**What to produce**
Starting at the line containing "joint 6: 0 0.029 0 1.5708" and ending at the line containing "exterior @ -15", transcribe the listing below exactly. Keep both end lines, skip the pictures, and copy nothing else.
################
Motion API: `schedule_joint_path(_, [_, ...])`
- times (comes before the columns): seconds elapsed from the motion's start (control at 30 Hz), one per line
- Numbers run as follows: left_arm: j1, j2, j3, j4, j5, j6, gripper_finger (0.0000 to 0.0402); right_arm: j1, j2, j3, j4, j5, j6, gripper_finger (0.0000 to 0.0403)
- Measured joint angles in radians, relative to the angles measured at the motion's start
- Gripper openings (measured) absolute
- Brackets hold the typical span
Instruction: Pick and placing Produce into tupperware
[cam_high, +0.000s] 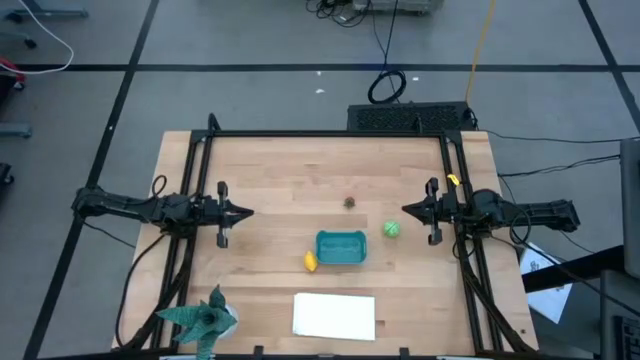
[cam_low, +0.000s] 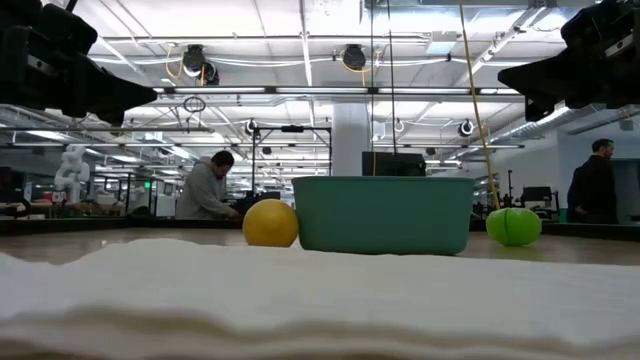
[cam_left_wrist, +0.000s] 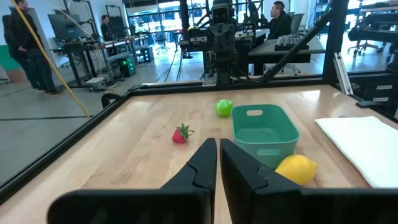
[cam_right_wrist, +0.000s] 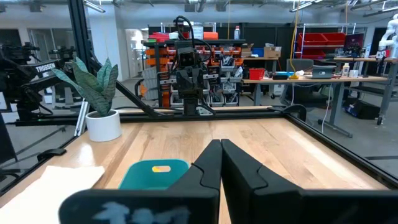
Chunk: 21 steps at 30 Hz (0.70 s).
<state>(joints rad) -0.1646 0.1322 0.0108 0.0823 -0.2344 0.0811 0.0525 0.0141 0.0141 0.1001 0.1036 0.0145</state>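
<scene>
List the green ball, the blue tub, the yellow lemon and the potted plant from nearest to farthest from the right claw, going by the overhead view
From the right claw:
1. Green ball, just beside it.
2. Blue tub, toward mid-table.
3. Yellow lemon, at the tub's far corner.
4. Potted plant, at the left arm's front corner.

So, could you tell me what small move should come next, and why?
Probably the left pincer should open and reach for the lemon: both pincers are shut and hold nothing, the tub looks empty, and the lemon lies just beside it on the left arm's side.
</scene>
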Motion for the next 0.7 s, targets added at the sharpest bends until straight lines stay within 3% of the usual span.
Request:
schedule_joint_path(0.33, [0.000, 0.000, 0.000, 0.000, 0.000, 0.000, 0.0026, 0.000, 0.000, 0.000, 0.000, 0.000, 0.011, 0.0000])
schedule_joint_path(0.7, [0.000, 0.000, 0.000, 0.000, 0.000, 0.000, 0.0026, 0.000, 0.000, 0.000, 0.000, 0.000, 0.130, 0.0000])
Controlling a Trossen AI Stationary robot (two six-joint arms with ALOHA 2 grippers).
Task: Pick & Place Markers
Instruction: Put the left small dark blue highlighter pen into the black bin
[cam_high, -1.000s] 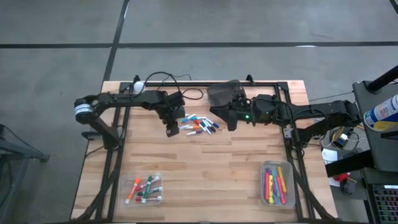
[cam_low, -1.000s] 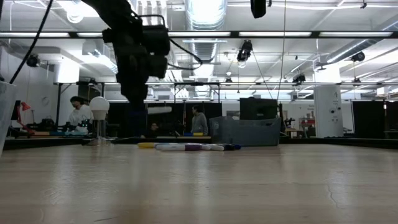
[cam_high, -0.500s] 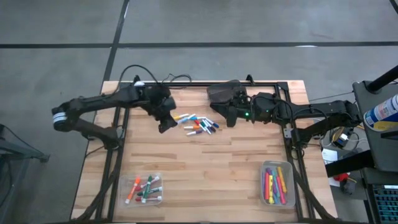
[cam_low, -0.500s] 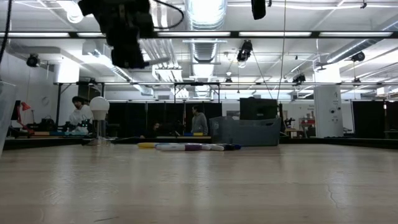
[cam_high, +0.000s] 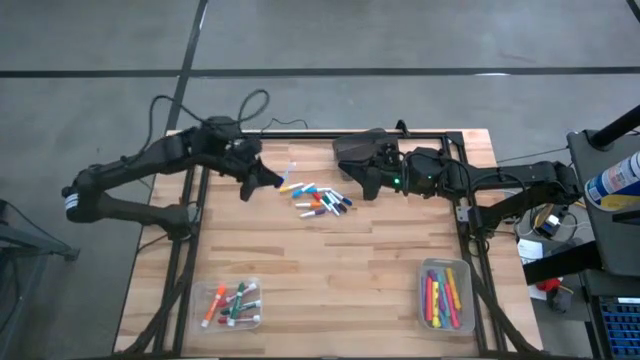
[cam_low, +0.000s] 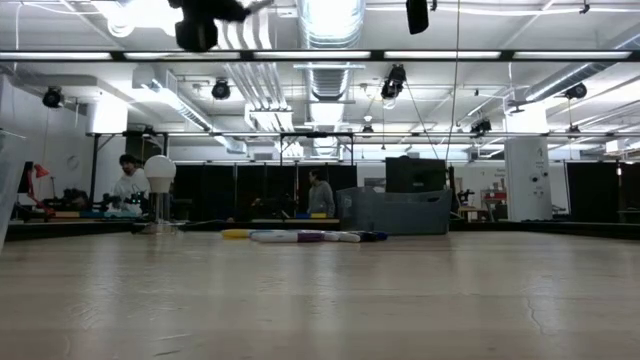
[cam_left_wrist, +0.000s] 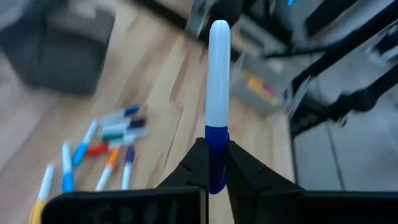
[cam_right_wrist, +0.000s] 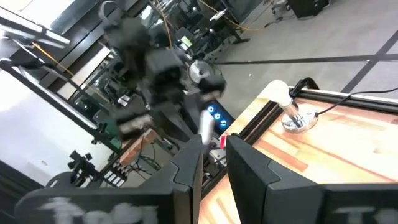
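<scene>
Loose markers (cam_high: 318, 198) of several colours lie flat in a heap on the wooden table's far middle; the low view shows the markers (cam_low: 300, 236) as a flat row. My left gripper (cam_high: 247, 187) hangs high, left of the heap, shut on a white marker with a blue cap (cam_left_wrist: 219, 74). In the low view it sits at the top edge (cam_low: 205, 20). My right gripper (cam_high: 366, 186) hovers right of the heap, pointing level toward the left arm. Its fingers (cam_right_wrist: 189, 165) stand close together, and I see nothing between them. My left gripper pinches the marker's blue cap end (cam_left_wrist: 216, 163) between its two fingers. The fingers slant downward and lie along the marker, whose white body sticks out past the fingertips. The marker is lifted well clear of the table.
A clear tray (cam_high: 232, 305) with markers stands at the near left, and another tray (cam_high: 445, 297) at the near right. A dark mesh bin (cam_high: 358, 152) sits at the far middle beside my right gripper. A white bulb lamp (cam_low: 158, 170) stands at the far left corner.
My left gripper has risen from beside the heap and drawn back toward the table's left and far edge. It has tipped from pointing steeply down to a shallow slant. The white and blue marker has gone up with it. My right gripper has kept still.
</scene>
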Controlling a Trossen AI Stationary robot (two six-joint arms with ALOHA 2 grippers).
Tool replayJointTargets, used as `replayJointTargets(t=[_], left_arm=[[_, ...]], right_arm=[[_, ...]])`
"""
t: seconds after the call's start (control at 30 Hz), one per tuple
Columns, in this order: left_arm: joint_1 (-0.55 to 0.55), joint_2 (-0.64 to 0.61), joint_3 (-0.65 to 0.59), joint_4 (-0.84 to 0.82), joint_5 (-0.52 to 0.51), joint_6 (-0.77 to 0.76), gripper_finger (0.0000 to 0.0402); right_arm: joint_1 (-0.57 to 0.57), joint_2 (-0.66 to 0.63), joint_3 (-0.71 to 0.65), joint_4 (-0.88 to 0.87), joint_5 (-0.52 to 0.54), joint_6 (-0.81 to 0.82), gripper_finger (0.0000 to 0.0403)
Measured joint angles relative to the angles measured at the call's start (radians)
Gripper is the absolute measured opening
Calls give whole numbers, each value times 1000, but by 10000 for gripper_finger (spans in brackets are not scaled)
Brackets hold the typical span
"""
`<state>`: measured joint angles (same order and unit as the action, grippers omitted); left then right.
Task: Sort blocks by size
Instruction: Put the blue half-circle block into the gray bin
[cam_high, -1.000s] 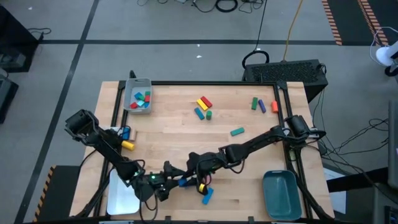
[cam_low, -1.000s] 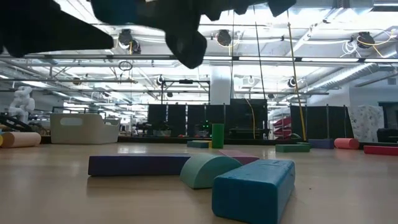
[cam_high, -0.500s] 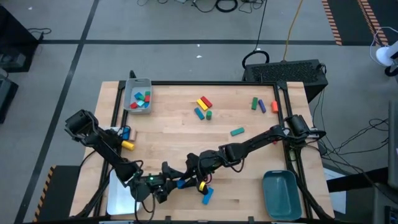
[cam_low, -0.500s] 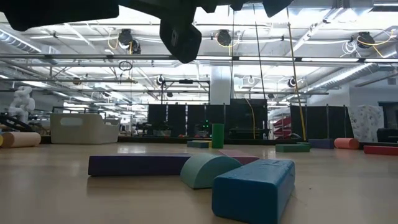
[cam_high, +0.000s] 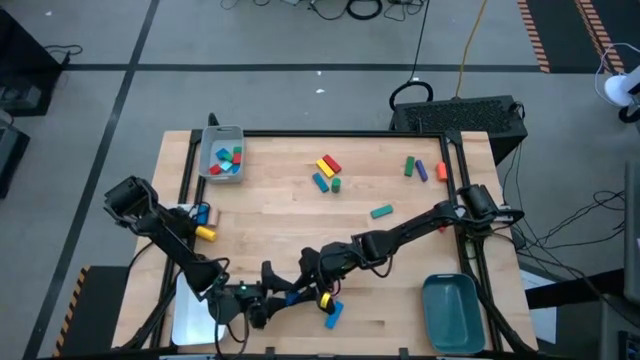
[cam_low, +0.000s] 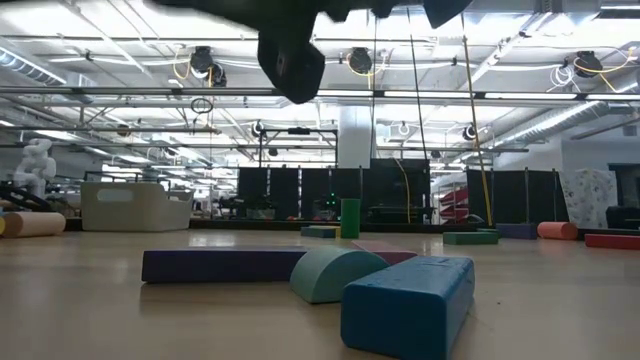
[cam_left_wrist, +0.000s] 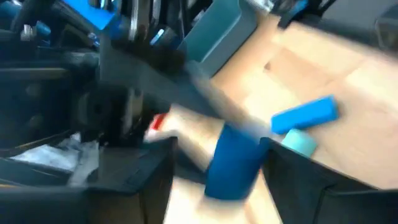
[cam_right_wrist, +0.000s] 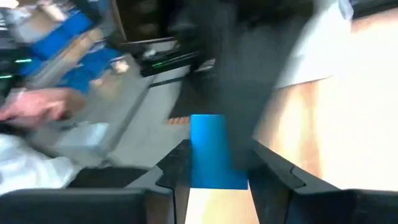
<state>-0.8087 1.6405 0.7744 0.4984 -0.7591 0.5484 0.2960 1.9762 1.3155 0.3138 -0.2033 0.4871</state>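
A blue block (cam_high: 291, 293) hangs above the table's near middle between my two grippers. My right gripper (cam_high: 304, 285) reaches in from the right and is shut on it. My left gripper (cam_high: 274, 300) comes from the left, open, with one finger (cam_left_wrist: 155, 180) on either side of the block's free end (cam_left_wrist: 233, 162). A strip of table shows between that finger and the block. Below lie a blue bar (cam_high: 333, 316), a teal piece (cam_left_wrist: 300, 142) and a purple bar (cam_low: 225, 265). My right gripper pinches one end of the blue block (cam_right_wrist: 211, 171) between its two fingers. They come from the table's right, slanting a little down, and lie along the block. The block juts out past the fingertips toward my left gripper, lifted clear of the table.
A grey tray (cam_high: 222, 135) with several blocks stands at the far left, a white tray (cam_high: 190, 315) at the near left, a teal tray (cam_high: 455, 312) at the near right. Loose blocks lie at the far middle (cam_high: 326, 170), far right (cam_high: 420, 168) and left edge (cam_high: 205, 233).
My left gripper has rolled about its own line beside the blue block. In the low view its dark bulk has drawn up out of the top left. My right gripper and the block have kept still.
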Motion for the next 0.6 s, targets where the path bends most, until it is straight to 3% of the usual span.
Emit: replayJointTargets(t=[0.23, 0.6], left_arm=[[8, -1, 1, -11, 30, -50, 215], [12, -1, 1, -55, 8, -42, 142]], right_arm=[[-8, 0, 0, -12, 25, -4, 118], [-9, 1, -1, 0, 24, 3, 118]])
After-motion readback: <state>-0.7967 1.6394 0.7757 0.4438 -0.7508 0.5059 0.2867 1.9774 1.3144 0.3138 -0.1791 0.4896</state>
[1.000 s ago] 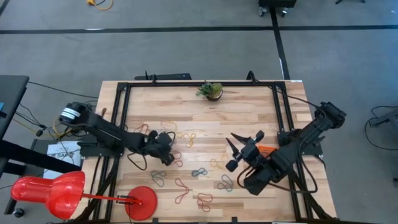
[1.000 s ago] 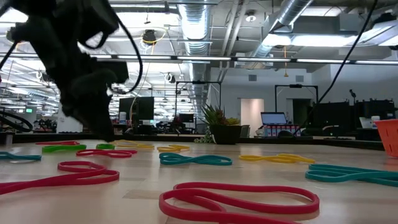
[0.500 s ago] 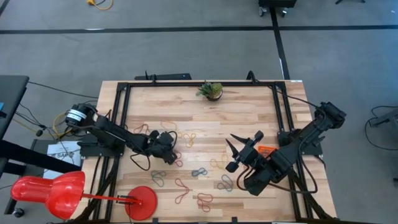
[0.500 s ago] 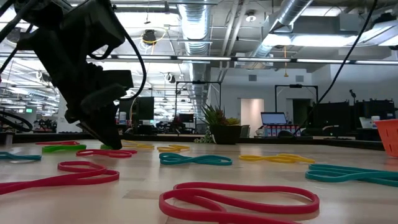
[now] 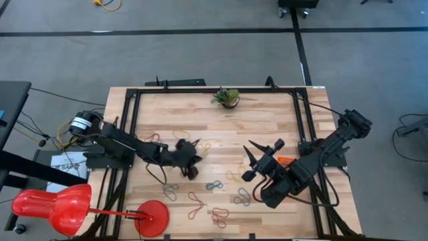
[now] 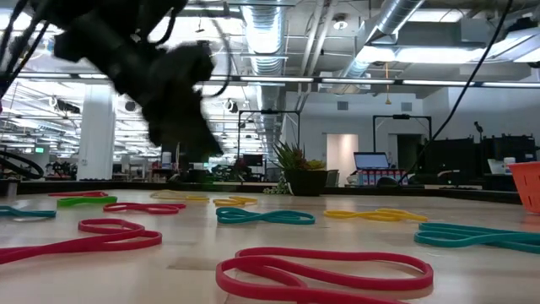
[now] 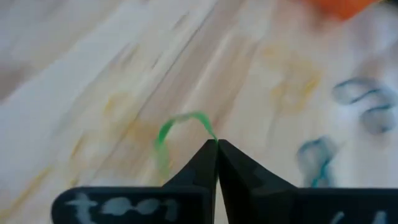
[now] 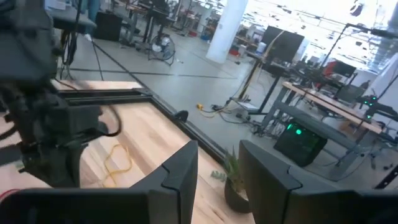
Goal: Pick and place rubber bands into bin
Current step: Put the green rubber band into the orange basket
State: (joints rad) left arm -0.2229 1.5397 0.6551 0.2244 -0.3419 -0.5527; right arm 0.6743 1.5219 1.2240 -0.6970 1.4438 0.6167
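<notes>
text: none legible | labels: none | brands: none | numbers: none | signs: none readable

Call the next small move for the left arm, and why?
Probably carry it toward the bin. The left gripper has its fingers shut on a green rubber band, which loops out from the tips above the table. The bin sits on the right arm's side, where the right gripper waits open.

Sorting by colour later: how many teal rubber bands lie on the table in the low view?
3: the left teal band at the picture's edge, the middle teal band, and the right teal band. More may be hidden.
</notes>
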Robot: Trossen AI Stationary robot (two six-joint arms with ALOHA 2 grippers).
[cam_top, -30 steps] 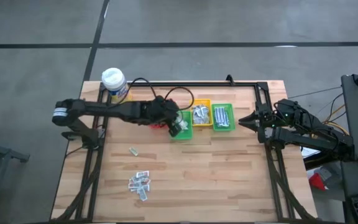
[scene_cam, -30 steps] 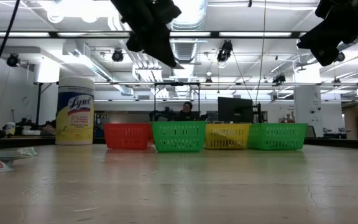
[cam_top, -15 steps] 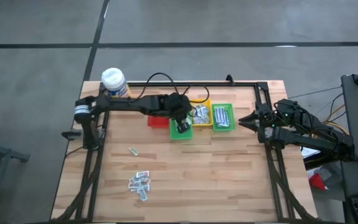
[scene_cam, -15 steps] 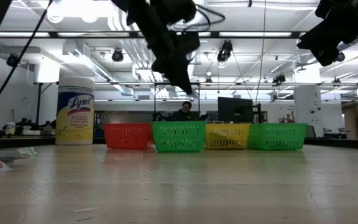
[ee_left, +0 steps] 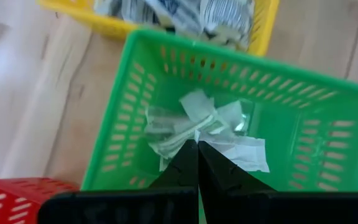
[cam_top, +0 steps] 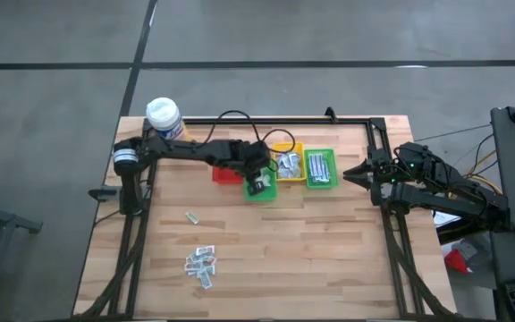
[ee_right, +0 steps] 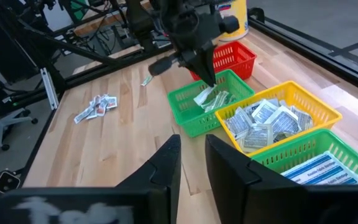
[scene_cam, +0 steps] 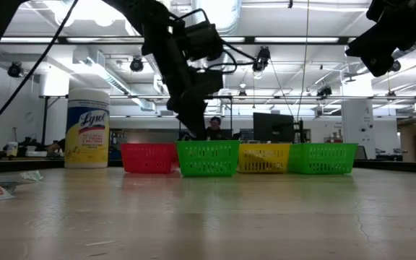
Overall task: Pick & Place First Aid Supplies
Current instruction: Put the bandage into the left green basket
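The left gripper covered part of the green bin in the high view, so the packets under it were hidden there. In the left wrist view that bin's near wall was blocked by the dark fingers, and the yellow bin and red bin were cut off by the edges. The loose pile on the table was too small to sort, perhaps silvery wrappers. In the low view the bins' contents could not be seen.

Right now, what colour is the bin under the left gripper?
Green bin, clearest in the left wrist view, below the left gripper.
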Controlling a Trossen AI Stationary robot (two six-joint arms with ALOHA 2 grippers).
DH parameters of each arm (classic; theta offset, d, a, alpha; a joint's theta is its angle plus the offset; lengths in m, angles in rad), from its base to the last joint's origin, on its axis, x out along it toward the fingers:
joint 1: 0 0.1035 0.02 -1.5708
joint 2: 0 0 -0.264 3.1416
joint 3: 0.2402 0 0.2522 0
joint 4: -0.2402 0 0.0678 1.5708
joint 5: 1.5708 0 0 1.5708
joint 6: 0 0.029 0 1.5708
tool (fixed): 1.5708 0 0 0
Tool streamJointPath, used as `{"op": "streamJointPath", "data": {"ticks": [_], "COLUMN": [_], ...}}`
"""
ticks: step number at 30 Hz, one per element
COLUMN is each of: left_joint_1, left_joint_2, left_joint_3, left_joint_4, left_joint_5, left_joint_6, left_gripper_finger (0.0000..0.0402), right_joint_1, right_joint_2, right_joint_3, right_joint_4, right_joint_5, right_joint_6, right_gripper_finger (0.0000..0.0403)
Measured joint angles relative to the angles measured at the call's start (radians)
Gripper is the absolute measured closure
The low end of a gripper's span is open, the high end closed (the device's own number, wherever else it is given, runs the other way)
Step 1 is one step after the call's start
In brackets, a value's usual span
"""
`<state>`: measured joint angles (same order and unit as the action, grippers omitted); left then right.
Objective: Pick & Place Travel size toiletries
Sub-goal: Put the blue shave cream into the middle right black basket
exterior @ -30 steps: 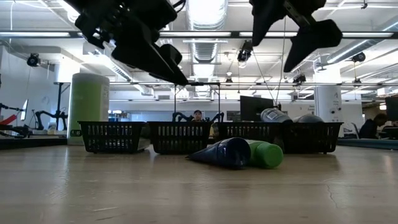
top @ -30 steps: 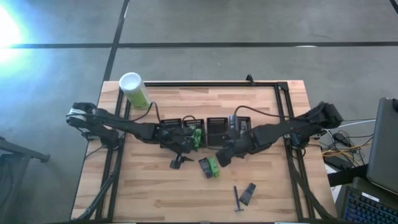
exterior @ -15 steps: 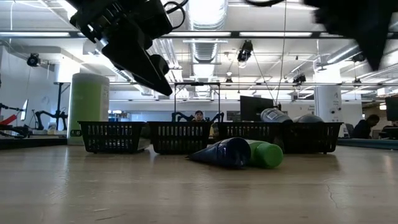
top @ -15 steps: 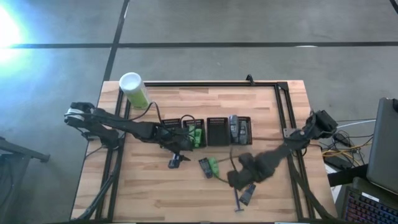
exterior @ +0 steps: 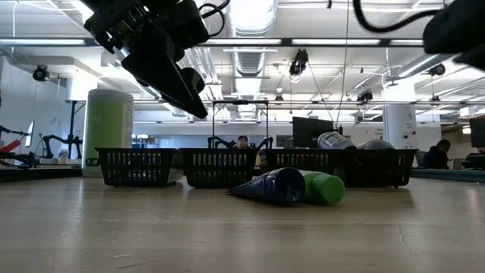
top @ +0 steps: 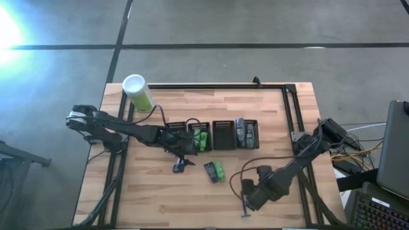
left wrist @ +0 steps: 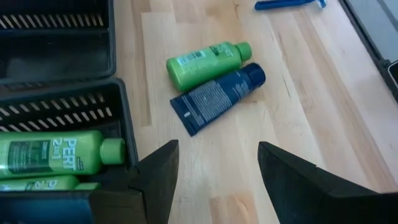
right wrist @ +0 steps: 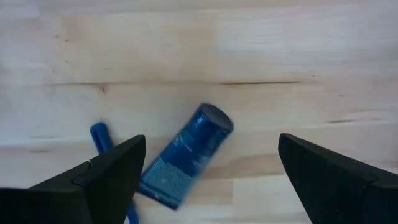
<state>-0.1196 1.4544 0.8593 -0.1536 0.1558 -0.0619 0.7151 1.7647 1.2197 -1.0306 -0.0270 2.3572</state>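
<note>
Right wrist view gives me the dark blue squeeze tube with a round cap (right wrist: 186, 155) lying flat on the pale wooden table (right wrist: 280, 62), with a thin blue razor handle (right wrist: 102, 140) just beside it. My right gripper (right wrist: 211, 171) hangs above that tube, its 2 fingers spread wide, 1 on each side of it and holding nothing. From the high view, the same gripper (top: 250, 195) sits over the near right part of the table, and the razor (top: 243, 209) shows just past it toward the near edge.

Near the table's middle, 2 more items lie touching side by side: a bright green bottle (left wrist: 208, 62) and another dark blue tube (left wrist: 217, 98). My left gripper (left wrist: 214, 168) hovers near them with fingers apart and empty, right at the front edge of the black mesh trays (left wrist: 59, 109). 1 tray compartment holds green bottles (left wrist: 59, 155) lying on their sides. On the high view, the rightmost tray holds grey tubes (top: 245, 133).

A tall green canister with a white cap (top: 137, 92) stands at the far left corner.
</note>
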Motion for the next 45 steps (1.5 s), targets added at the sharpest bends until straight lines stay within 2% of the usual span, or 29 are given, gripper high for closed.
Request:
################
**Exercise output**
joint 6: 0 0.029 0 1.5708
tool (fixed): 1.5708 0 0 0
Tool streamJointPath, used as `{"op": "streamJointPath", "data": {"ticks": [_], "COLUMN": [_], ...}}`
"""
ticks: step number at 30 Hz, one per element
COLUMN is each of: left_joint_1, left_joint_2, left_joint_3, left_joint_4, left_joint_5, left_joint_6, left_gripper_finger (0.0000..0.0402), right_joint_1, right_joint_2, right_joint_3, right_joint_4, right_joint_5, right_joint_6, right_gripper_finger (0.0000..0.0403)
Measured joint angles relative to the angles measured at the call's start (radians)
Gripper is the absolute measured closure
The low end of a gripper's span is open, the high end closed (the device's own number, wherever else it is given, runs the other way)
Step 1 is one step after the call's start
In brackets, a value's usual span
"""
`<state>`: measured joint angles (same order and unit as the action, grippers omitted); left then right.
Objective: Pick & Place Travel size toiletries
Sub-goal: Put the blue shave cream into the middle right black basket
exterior @ -30 steps: 
top @ -30 steps: 
exterior @ -15 steps: 

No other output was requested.